Department of Animal Ecology Evolutionary Biology Centre (EBC) Uppsala University Norbyvägen 18D SE-75236 Uppsala Sweden.
Methods Ecol Evol. 2016 Jul;7(7):792-799. doi: 10.1111/2041-210X.12535. Epub 2016 Feb 5.
Genomewide association studies (GWAS) enable detailed dissections of the genetic basis for organisms' ability to adapt to a changing environment. In long-term studies of natural populations, individuals are often marked at one point in their life and then repeatedly recaptured. It is therefore essential that a method for GWAS includes the process of repeated sampling. In a GWAS, the effects of thousands of single-nucleotide polymorphisms (SNPs) need to be fitted and any model development is constrained by the computational requirements. A method is therefore required that can fit a highly hierarchical model and at the same time is computationally fast enough to be useful.Our method fits fixed SNP effects in a linear mixed model that can include both random polygenic effects and permanent environmental effects. In this way, the model can correct for population structure and model repeated measures. The covariance structure of the linear mixed model is first estimated and subsequently used in a generalized least squares setting to fit the SNP effects. The method was evaluated in a simulation study based on observed genotypes from a long-term study of collared flycatchers in Sweden.The method we present here was successful in estimating permanent environmental effects from simulated repeated measures data. Additionally, we found that especially for variable phenotypes having large variation between years, the repeated measurements model has a substantial increase in power compared to a model using average phenotypes as a response.The method is available in the r package RepeatABEL. It increases the power in GWAS having repeated measures, especially for long-term studies of natural populations, and the R implementation is expected to facilitate modelling of longitudinal data for studies of both animal and human populations.

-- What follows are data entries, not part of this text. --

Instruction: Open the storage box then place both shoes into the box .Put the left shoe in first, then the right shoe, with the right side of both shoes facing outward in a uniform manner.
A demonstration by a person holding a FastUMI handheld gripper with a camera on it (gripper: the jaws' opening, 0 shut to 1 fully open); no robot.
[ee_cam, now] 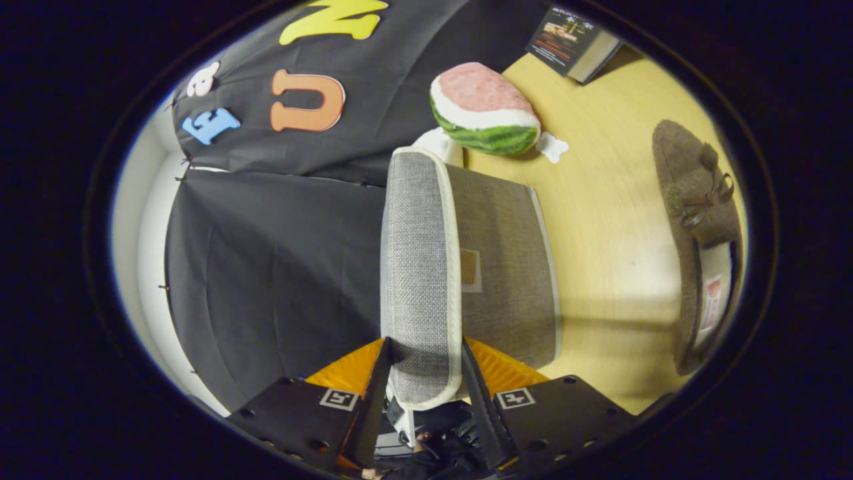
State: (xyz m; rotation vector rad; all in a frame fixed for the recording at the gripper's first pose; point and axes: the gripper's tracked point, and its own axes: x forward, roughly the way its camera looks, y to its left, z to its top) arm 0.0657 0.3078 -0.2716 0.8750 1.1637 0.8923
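Observation:
The grey fabric storage box (506,267) stands on the wooden table just beyond my fingers, a small label pocket on the side facing me. Its lid (416,253), grey weave with cream trim, reaches back to me, and my gripper (425,347) is shut on the lid's near edge, one finger on each face. I cannot tell how far the lid is lifted off the box. One brown fuzzy shoe (700,233) with a bow and a pale insole lies on the table off to the side of the box, apart from it.
A watermelon-slice plush (483,110) lies on the table (613,220) behind the box, with a small white piece (552,147) beside it. A book (573,40) rests further back. Black cloth wall (266,267) runs along the other side of the box.

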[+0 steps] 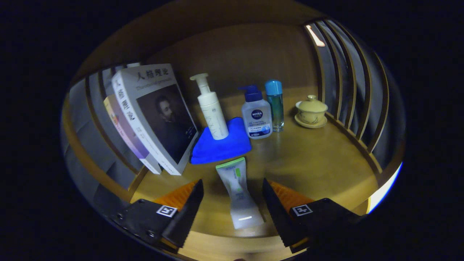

全基因组关联研究(GWAS)能够详细剖析生物体适应不断变化环境的能力的遗传基础。在对自然种群的长期研究中,个体通常在其生命中的某个时刻被标记,然后被反复重新捕获。因此,GWAS的方法必须包括重复采样的过程。在GWAS中,需要拟合数千个单核苷酸多态性(SNP)的效应,并且任何模型开发都受到计算要求的限制。因此,需要一种能够拟合高度分层模型并且同时计算速度足够快以有用的方法。我们的方法在一个线性混合模型中拟合固定的SNP效应,该模型可以包括随机多基因效应和永久环境效应。通过这种方式,该模型可以校正种群结构并对重复测量进行建模。首先估计线性混合模型的协方差结构,随后将其用于广义最小二乘设置中以拟合SNP效应。该方法在一项基于瑞典白领姬鹟长期研究中观察到的基因型的模拟研究中进行了评估。我们在此提出的方法成功地从模拟的重复测量数据中估计了永久环境效应。此外,我们发现,特别是对于年份间变化较大的可变表型,与使用平均表型作为响应的模型相比,重复测量模型的功效有大幅提高。该方法可在R包RepeatABEL中获得。它提高了具有重复测量的GWAS的功效,特别是对于自然种群的长期研究,并且R实现有望促进对动物和人类种群研究的纵向数据建模。